Extracted data entries:
#####
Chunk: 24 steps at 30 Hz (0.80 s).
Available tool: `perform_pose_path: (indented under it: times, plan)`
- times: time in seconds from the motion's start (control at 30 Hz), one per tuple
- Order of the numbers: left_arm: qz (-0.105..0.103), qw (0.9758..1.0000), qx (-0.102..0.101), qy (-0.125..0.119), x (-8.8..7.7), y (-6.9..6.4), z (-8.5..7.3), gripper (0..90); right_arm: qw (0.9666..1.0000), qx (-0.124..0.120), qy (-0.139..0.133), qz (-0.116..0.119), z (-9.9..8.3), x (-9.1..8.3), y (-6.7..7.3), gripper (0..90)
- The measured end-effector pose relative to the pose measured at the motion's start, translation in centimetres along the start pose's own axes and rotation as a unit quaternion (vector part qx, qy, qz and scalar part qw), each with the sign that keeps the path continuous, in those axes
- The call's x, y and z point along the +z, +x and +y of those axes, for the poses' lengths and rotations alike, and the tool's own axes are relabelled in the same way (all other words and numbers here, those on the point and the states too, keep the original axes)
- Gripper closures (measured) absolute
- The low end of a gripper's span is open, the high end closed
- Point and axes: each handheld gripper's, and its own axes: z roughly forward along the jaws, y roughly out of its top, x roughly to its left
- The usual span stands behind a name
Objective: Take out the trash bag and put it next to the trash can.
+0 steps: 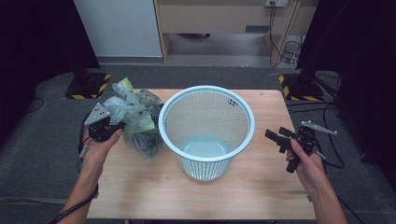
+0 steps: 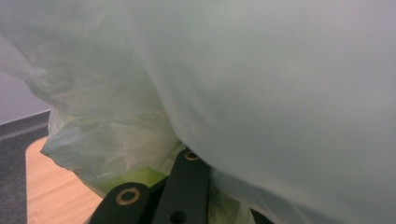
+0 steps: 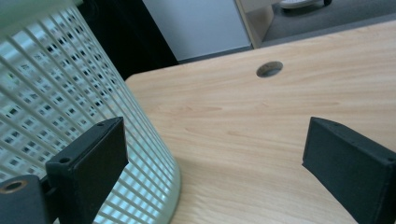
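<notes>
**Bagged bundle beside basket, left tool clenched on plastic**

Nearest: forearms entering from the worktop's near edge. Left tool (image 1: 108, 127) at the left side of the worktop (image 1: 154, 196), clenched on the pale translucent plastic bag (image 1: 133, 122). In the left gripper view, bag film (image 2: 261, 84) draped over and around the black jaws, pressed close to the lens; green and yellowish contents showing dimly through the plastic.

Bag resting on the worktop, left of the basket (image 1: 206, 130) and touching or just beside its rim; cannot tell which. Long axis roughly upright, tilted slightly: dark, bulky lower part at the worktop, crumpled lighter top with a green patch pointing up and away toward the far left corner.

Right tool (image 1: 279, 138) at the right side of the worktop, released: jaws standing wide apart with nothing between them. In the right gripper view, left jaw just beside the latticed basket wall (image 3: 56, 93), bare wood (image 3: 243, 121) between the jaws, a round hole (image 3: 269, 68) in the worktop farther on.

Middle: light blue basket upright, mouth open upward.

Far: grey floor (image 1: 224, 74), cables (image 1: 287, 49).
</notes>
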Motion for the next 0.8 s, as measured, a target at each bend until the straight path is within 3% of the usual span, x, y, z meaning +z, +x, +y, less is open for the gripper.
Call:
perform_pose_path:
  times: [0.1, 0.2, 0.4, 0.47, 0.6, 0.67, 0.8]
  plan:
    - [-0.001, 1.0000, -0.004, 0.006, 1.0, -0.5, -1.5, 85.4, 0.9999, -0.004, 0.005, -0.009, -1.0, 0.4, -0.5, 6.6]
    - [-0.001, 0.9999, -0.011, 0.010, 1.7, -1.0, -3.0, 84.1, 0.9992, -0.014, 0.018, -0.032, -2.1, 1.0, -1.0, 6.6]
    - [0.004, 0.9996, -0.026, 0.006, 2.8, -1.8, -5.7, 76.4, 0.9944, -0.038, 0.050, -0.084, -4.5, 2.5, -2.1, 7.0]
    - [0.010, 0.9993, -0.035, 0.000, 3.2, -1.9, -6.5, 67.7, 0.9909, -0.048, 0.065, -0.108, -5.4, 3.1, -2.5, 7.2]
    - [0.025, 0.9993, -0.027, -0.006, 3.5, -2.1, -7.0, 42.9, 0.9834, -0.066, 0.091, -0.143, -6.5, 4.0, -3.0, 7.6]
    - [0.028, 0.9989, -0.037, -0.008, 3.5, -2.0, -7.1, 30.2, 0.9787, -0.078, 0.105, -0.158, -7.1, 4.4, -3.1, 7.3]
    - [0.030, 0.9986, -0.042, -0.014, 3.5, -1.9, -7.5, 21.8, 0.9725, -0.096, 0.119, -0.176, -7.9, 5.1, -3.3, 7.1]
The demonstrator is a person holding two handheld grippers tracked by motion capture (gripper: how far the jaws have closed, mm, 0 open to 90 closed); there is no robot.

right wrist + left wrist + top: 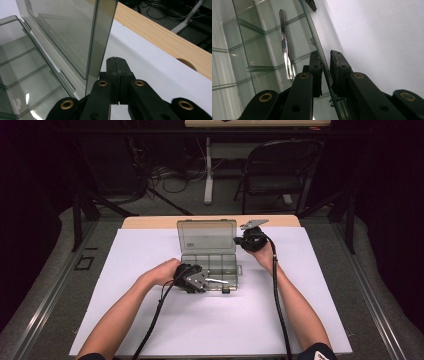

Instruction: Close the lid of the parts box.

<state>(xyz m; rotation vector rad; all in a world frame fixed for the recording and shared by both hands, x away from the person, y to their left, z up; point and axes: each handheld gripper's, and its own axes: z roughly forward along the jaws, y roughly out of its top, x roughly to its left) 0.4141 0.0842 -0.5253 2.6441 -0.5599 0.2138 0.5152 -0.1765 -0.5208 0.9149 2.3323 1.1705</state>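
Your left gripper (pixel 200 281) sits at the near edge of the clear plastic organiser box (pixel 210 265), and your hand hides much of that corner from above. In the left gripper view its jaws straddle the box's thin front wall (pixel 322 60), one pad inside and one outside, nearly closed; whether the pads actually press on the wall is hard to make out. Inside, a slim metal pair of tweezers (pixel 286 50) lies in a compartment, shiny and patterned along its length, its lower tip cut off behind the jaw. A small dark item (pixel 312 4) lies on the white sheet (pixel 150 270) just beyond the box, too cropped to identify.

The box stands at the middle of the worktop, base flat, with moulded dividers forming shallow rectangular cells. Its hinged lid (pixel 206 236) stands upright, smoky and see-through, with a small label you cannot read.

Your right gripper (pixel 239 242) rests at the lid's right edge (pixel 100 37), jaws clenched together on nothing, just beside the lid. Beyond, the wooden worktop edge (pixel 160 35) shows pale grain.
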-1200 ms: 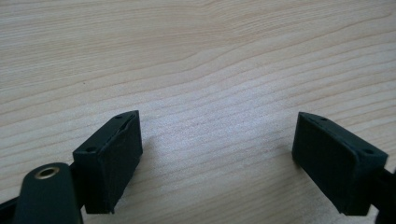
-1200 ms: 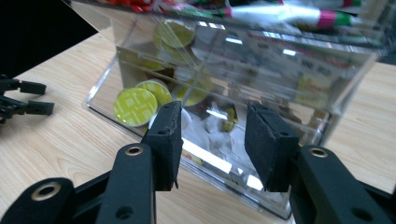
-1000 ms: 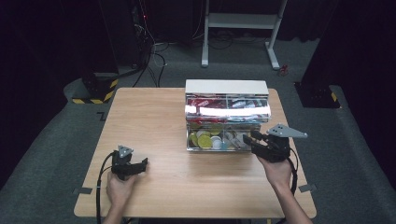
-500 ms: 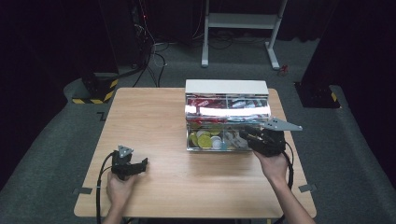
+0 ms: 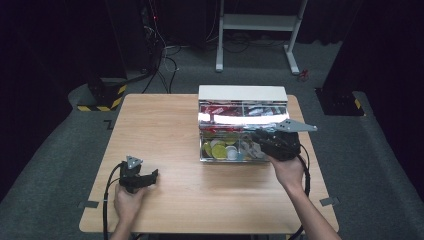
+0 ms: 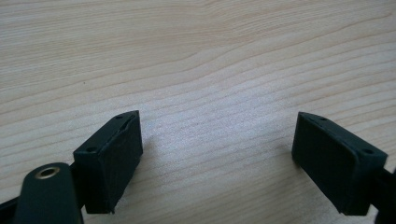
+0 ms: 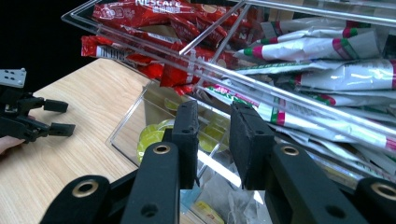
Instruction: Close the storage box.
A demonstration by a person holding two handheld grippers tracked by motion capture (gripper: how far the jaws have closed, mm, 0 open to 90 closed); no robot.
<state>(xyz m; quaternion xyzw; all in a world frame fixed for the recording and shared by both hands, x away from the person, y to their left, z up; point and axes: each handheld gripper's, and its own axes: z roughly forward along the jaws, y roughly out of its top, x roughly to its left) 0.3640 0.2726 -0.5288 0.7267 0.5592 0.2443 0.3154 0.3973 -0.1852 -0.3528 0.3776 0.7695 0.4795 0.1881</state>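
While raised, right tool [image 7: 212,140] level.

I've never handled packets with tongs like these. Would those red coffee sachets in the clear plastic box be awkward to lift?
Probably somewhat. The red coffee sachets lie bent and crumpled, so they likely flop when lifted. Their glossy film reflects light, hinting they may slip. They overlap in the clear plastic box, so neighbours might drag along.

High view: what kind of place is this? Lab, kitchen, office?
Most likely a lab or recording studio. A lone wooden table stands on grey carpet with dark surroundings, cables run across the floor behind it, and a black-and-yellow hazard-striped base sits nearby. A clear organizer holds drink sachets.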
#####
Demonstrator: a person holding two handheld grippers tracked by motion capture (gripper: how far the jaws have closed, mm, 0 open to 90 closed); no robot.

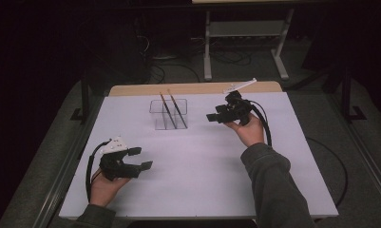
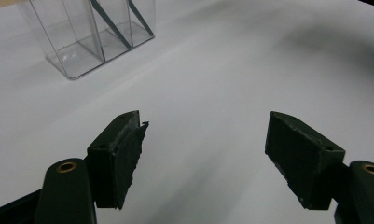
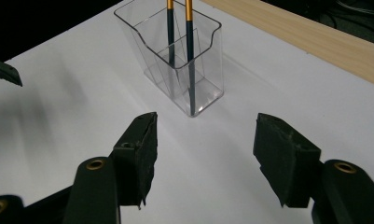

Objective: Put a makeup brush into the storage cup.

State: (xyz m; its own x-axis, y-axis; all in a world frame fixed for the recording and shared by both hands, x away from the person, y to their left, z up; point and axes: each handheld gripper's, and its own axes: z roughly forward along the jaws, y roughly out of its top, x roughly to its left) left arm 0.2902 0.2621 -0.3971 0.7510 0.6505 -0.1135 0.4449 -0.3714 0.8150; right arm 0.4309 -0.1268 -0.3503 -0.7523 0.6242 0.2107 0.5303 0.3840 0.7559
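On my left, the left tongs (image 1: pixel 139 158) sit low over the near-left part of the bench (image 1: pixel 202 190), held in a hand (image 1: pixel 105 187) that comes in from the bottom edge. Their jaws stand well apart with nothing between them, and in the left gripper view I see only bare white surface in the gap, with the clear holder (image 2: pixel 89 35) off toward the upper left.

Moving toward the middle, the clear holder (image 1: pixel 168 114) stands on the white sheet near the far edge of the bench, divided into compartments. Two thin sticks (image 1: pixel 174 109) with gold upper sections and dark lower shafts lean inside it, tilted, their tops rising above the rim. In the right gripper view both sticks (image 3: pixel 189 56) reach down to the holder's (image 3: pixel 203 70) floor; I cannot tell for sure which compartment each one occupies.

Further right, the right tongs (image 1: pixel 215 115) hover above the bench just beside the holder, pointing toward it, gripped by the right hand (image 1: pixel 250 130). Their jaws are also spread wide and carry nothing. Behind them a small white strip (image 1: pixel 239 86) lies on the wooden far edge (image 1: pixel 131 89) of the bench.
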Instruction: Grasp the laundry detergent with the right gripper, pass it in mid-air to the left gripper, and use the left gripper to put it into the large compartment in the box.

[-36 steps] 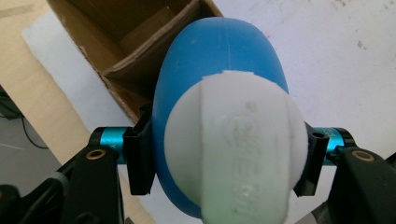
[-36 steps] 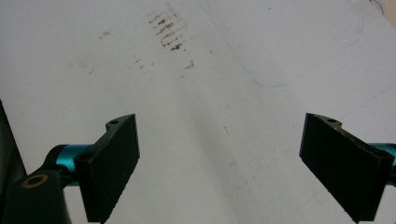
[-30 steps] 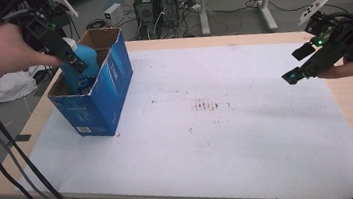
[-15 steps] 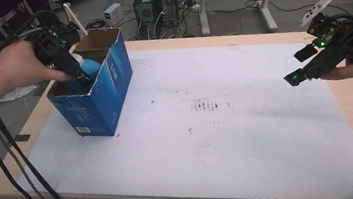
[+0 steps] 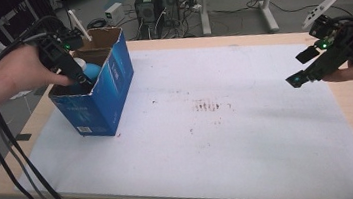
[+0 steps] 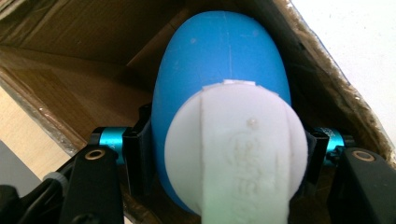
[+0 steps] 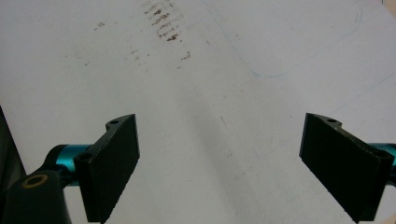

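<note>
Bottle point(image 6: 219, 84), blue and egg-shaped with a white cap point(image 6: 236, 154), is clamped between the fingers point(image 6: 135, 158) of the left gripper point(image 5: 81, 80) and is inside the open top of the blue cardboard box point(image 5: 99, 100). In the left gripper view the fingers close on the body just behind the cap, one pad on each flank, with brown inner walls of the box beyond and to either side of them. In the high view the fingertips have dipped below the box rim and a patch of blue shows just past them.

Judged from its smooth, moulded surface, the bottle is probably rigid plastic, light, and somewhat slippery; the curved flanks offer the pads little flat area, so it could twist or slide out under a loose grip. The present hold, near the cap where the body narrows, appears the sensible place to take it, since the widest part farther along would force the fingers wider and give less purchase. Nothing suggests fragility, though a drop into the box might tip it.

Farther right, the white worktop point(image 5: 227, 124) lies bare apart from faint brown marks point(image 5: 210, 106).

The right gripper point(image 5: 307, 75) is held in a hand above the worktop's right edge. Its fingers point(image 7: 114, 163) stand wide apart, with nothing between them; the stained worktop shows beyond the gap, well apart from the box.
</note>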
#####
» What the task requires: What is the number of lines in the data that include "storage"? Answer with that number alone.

» Response to this task: 2